Word for word, retype the lines from the one containing "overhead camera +" to the one containing "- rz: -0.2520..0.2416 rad" below, keeping both end lines and dropping the pictures.
DATA PROVIDED Start Marker
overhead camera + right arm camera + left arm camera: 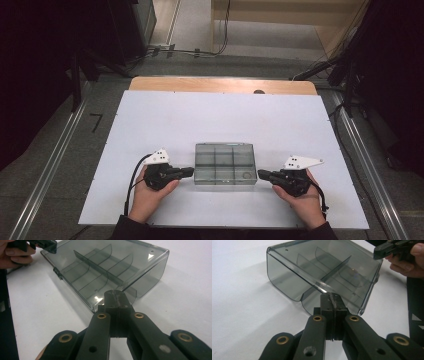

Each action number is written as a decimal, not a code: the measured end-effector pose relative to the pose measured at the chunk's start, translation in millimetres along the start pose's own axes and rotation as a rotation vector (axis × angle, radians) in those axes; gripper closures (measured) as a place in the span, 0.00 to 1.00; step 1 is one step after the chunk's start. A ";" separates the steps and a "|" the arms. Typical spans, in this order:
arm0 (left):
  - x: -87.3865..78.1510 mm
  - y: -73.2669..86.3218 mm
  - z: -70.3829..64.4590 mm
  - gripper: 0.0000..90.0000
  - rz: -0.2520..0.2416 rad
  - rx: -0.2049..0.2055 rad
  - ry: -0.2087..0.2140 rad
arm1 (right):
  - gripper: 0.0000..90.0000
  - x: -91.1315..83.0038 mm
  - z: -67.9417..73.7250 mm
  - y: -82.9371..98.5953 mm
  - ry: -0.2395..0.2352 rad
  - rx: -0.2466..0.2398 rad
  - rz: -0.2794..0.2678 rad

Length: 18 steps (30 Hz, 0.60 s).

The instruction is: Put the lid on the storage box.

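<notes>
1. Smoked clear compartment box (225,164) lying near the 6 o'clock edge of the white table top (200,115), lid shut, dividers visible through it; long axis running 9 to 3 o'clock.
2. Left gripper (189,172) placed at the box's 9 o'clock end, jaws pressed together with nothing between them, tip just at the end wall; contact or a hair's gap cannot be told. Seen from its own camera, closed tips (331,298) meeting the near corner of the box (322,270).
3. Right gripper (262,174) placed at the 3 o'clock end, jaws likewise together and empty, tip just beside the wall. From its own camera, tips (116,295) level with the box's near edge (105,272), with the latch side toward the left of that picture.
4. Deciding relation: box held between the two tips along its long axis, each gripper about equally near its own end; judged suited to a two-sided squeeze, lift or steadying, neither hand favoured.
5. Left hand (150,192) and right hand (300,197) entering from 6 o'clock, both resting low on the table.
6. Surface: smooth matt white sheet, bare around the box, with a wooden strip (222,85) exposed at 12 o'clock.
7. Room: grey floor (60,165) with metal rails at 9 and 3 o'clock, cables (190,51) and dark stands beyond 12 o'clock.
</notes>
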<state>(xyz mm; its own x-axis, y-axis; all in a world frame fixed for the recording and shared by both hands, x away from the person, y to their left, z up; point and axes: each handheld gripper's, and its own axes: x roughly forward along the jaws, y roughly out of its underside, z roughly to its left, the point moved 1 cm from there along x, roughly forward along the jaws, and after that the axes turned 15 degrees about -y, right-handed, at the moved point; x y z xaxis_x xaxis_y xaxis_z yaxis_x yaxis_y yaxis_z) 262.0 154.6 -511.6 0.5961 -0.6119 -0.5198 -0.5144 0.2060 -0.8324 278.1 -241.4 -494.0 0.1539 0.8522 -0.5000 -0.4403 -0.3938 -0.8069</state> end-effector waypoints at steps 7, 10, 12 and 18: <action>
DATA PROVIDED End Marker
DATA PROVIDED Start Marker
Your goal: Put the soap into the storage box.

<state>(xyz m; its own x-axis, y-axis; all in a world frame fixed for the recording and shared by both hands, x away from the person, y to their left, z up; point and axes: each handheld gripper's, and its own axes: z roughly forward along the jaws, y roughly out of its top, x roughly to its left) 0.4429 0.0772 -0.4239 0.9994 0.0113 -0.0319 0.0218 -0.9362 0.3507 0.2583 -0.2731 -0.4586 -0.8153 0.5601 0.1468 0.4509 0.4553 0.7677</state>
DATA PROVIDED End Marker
### YOUR RESPONSE
overhead camera + right arm camera + left arm camera: 

Each action number is written as a decimal, not a code: the measured end-effector pose relative to the pose measured at the chunk's start, translation in millimetres along the start pose's own axes and rotation as a rotation vector (axis × angle, radians) in those axes; gripper closures (measured) as a place in the span, 0.00 to 1.00; step 1 is one step after the chunk's start. A ";" separates the steps and a "|" the arms. Typical spans, in this order:
arm0 (left):
  - x: -87.3865..78.1510 mm
  - y: -73.2669..86.3218 mm
  - z: -70.3829..64.4590 mm
  - gripper: 0.0000..90.0000
  - rz: -0.2520..0.2416 rad

This response contains the complete answer.